How to re-direct site to always use HTTPS?


#1

Please help us by providing the following info. Before posting please also check the pinned "Known issues" threads and make sure that you're running the latest available version for your oC release: https://owncloud.org/changelog/

Steps to reproduce
1. Just visit the site
2.
3.

When visiting the site it is suppose to always re-direct to SSL.
It does not re-direct to HTTPS

Comes back with an error indicating to many redirects
Nothing

Server configuration
Operating system: CentOS 7
Web server: Apache
Database: Maria 10
PHP version: 7
ownCloud version (see ownCloud admin page): 9.1
Updated from an older ownCloud or fresh install: Fresh Install
ownCloud log (data/owncloud.log, see https://central.owncloud.org/t/how-to-find-webserver-or-oc-logfile-enable-php-logfile/808):

Special configuration (external storage, external authentication, reverse proxy, server-side-encryption):

When I research the web on how to force a site to always redirect to HTTPS it indicates you need to make modifications in the .htaccess file. I know with Owncloud if you touch that file at all things can go wrong real fast. Has anyone sucessfully added SSL to their site and used the .htaccess method with no problems?

Thanks


#2

Yes, many have used that method (including myself) without problems.


#3

Pazu, many users have done what to get it working? I thought I was not supposed to touch the .htaccess file or Owncloud would not work properly. I tried inputting

RewriteEngine On
RewriteCond %{SERVER_PORT} 80
RewriteRule ^(.*)$ https://www.example.com/$1 [R,L]

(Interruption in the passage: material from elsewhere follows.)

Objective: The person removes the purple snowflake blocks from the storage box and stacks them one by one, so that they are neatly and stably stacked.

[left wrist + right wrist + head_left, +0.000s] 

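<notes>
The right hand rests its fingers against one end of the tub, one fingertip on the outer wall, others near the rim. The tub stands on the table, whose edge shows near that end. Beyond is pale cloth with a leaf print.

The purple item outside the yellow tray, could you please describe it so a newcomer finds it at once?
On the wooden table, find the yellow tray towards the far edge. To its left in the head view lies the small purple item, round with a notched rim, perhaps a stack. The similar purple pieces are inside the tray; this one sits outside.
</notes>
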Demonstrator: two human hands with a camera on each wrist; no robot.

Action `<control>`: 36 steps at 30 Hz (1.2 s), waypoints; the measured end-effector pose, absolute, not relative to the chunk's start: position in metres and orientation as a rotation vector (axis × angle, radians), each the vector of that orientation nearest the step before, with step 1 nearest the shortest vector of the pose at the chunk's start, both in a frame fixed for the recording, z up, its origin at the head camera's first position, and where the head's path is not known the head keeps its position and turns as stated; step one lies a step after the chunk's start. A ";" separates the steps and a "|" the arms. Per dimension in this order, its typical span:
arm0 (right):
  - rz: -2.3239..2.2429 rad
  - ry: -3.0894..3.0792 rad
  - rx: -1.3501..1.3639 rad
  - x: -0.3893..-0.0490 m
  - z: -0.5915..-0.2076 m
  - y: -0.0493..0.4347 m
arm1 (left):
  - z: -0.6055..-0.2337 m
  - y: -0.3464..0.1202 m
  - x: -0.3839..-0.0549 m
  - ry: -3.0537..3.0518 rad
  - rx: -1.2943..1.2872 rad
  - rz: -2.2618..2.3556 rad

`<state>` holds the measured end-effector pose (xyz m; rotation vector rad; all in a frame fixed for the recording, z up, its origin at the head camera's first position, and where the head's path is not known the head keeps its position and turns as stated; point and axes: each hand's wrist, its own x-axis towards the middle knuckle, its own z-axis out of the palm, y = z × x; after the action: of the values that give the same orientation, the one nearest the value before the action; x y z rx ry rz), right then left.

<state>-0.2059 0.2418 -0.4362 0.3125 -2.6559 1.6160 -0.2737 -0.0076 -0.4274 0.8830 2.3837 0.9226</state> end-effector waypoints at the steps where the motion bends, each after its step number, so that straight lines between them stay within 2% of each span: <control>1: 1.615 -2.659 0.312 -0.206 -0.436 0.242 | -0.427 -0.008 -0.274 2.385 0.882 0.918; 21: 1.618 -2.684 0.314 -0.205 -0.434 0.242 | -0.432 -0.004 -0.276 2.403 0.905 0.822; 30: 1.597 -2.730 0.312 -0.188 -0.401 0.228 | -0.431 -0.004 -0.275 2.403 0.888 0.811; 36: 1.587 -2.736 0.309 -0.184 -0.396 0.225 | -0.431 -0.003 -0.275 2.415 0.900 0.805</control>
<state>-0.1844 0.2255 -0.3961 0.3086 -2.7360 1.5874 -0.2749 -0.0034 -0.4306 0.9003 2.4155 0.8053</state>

several times into the .htaaccess file, so there must be something "off" with my VPS. It runs good without trying to run without using HTTPS, so I'll keep at it and see what happens.


#4

For those of you using SSL for your domain and Owncloud where exactly did you add this line of code that needs to be intered into the .htaccess file? The current .htaccess has loads of data in it already so I'm a little weary and confused about where to enter this line.

Thanks


#5

At the bottom of the .htaccess file.


#6

I actually use a different method with my ownCloud setup.

In my vhosts file, I have:

<VirtualHost *:80>
    ServerName mydomain.org
    Redirect permanent / https://mydomain.org/
</VirtualHost>

Did you get it working ok? (With your .htaccess or otherwise?)

EDIT: This works with subdomains too. For example, I have a virtualhost section for mail.mydomain and cloud.mydomain and they all work perfectly.

Good luck!


#7

I'm using CentOS with Apache as well, and I actually have all the "Listen" entries commented out in my httpd.conf file. My VirtualHost line opening in httpd.conf is as follows:
<VirtualHost default:443>

That's not an italic default. For some reason, even with "code" specified, it's not letting me use underscores. So there should be a space after VirtualHost, then underscore default underscore:443

See here: http://serverfault.com/questions/567320/difference-between-default-and-in-virtualhost-context

All my SSL parameters follow that. ServerName, SSLEngine on, SSLProtocol, etc.

I also don't have a main .htaccess file. The conf.d/ssl.conf file has a Listen line as follows (with my server's IP in the x's:
Listen x.x.x.x:443 https

So I think probably that VirtualHosts default:443 is handling the redirect and nothing else really needs to be done? Seems cleaner this way and no need to redirect.